Monday, April 2, 2012

Food: An Ode to the Past

Friends have commented on why I chose to write a food blog. I usually retort that I love food. However, beneath the surface, food to me triggers all sorts of memories. Some of the happiest and sadness moments around my life centered around food.

When I was young, I used to watch in amazement as my grandmother pounded her concoction of traditional Peranakan/Hokkien spices in this grey mortar. The sound of the mortar was  rhythmic and the smell of the  blend of the spices was something out of this world. My grandmother will patiently squat and pound the spices for a very long time. Next came, the frying of spices. I saw this being repeated so many times in my life. Me intently watching my grandmother, hoping that I can steal some of her food. Or me lying down in my bed daydreaming and inhaling the smell of spices. Sometimes, I fell asleep and woke up with a coughing fit because my grandmother was happily frying the spices - yes, it was THAT potent. Today, whenever I smell a particular blend of spices, I am reminded of my childhood and am immediately transported back to time.

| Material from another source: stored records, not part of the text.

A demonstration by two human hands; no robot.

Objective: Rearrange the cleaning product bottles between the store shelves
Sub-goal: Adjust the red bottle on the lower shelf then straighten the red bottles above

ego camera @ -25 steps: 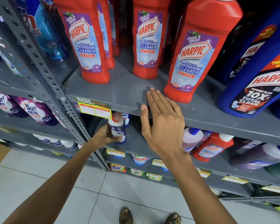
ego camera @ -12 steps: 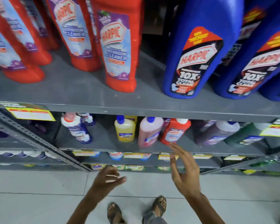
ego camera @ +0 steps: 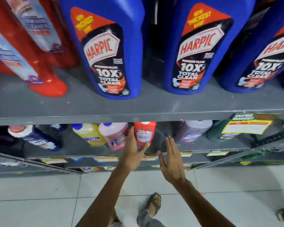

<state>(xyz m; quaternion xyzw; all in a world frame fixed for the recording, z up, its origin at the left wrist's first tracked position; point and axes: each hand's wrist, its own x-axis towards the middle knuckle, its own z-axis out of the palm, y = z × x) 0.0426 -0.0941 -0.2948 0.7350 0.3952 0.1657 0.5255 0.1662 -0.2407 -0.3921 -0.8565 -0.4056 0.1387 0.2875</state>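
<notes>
Left hand cups the small red bottle at frame centre, fingers loosely around it; right hand hangs open and empty beside it.

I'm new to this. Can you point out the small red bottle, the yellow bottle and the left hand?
small red bottle [ego camera: 144, 134]: head view, front label.
yellow bottle [ego camera: 90, 134]: head view, body.
left hand [ego camera: 132, 154]: head view, back of hand.

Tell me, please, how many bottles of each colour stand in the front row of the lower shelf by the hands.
Dark blue bottle: 1
Yellow bottle: 1
Pink bottle: 1
Red Harpic bottle: 1
Purple bottle: 1
Dark green bottle: 1
Total: 6
</notes>
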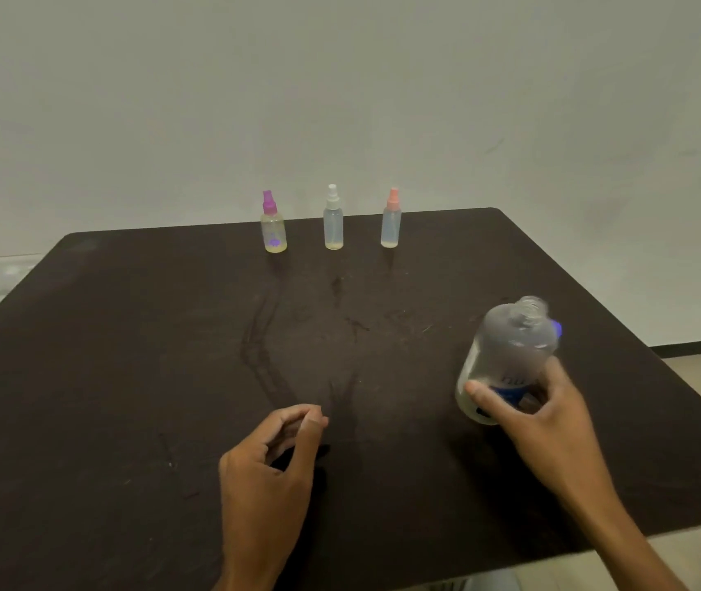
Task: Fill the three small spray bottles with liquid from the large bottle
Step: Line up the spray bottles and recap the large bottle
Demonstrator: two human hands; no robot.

I never recalled my grandmother using a blender in her entire life. She insisted on pounding her spices and when we lived in an apartment, she literally used sheets of newspapers as a base to pound her mortar - a feeble attempt to prevent neighbors from complaining about the pounding noise. She claimed that pounding breaks down the spices gently and as such, food will taste much better. She finds that the blender tends to cut the spices too thin and smooth. My grandmother was indeed a fantastic cook. To this day, memories of certain smells will trigger my memories of her and her delightful array of Peranakan food. My mother, I would say, can cook pretty well. But it can never come close to my grandmother's cooking - part of it is just the smell is different, even though the food is same. 

Years later, I remember flying back from graduate school in Vancouver to attend my grandmother's wake. It was surreal looking at her unresponsive body - still, she had a beautiful face. To me, my grandmother was an elegant and beautiful woman. My family hired two kitchen chefs to cook a storm and as a thank you gesture to family, neighbors and friends who attended her wake. Apparently, my grandmother gave explicit instructions years ago that we have to serve good quality food even at her funeral. I guess Mama was saying "I want to share my life with you. Food is a gift of hospitality. Thank you for coming". Till this day, I find myself saying the words "Thank You" instead of the casual thanks. I guess it must be my Mama's influence. So, thank you Mama for the memories - the smell of the food of our people, your patience and love manifested in your culinary skills and your attempt to pass down our heritage. I love you.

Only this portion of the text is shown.